If I run prot('AUGGCCAUGGCGCCCAGAACUGAGAUCAAUAGUACCCGUAUUAACGGGUGA') , I get the correct output 'MAMAPRTEINSTRING' . However if the sequence of rna (the input string) is hundreds of nucleotides (characters) long I got an error:

 Traceback (most recent call last):
 File "<stdin>", line 1, in <module>
 File "<stdin>", line 11, in prot
 KeyError: 'CUGGAAACGCAGCCGACAUUCGCUGAAGUGUAG'

Can you point me where I went wrong?

Answer 1

Given that you have a KeyError , the problem must be in one of your attempts to access codon_table[rnaList[i]] . You are assuming each item in rnalist is three characters, but evidently, at some point, that stops being True and one of the items is 'CUGGAAACGCAGCCGACAUUCGCUGAAGUGUAG' .

This happens because when you reassign rna = rna[:i]+','+rna[i:] you change the length of rna , such that your indices i no longer reach the end of the list. This means that for any rna where len(rna) > 60 , the last item in the list will not have length 3. If there is a stop codon before you reach the item it isn't a problem, but if you reach it you get the KeyError .

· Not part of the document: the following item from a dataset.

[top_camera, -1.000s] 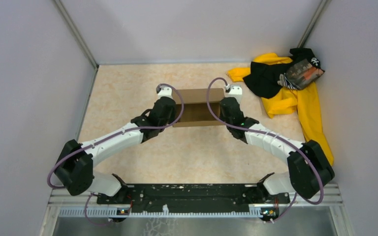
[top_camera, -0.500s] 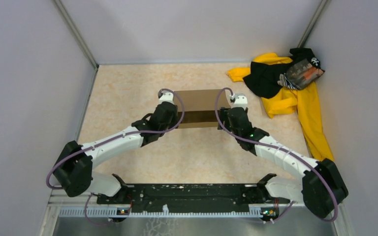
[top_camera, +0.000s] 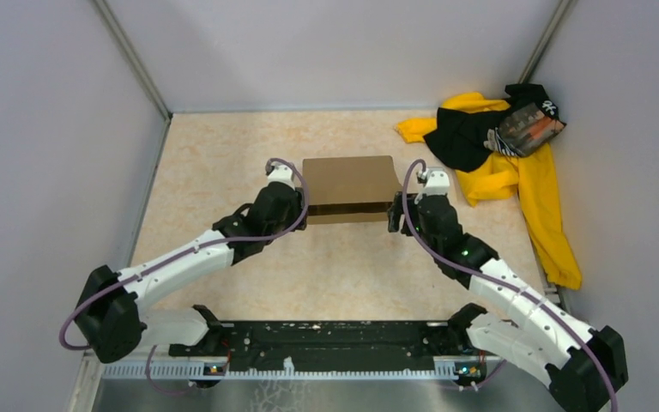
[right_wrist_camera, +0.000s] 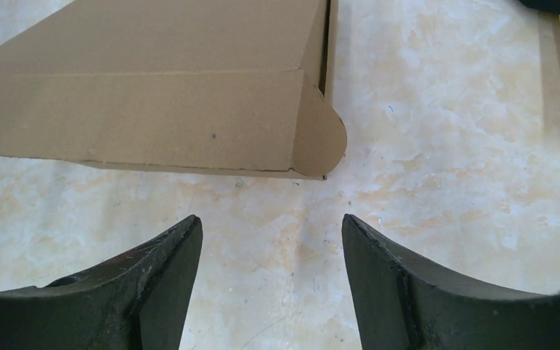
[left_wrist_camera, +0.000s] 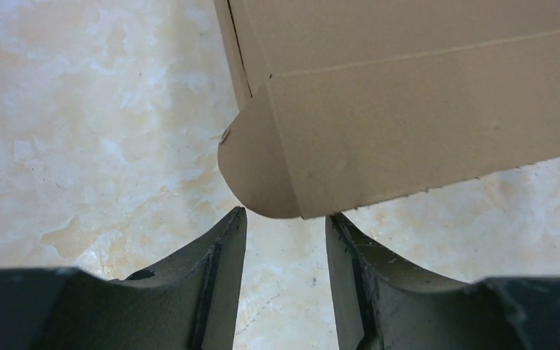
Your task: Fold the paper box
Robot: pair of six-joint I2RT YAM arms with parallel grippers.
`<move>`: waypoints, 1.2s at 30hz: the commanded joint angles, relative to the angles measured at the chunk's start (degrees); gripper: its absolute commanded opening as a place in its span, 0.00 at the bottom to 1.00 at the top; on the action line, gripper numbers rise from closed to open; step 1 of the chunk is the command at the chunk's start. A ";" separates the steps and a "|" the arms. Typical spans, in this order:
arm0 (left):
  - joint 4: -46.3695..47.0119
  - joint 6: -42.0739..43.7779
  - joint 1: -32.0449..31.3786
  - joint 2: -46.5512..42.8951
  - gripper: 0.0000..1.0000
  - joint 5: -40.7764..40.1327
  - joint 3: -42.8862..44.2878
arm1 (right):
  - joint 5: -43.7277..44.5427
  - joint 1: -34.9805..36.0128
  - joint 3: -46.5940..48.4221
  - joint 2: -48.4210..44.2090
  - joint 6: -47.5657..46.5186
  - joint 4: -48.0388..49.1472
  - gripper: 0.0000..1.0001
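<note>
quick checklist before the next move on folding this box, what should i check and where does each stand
1. Left end effector open and empty: ok, close to the front left corner, nothing between its fingers.
2. Right end effector open and empty: ok, short of the front right corner.
3. Lid down on the paper box: ok, its top looks flat and closed.
4. Front flap tucked in: not ok, the rounded corner tabs show outside at both ends.
5. Clothing pile apart from the box: ok.
6. Flap locked inside: cannot tell.

Pale lilac walls [top_camera: 51, 129] enclose a beige marbled tabletop [top_camera: 214, 154]
</note>
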 commanded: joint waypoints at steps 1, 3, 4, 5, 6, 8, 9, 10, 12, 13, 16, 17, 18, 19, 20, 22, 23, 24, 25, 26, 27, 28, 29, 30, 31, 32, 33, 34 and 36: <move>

I suggest you rewrite the start of your function, eg using the grouper recipe from itertools :

from itertools import izip_longest

def grouper(iterable, n, fillvalue=None):
    "Collect data into fixed-length chunks or blocks"
    # grouper('ABCDEFG', 3, 'x') --> ABC DEF Gxx
    args = [iter(iterable)] * n
    return izip_longest(fillvalue=fillvalue, *args)

def prot(rna):
    rnaList = ["".join(t) for t in grouper(rna, 3)]
    ...

Note also that you can use

peptide.append(codon_table[rnaList[i]])

and

return "".join(peptide)

to simplify your code.

Answer 2

This does not answer your question, but note that you could solve this very succinctly using BioPython :

from Bio.Seq import Seq
from Bio.Alphabet import IUPAC

def rna2prot(rna):
    rna = Seq(rna, IUPAC.unambiguous_rna)
    return str(rna.translate(to_stop=True))

For example:

>>> print rna2prot('AUGGCCAUGGCGCCCAGAACUGAGAUCAAUAGUACCCGUAUUAACGGGUGA')
MAMAPRTEINSTRING

Answer 3

Your code for breaking the rna into 3-char blocks is a bit nasty; you spend a lot of time breaking and rebuilding strings to no real purpose.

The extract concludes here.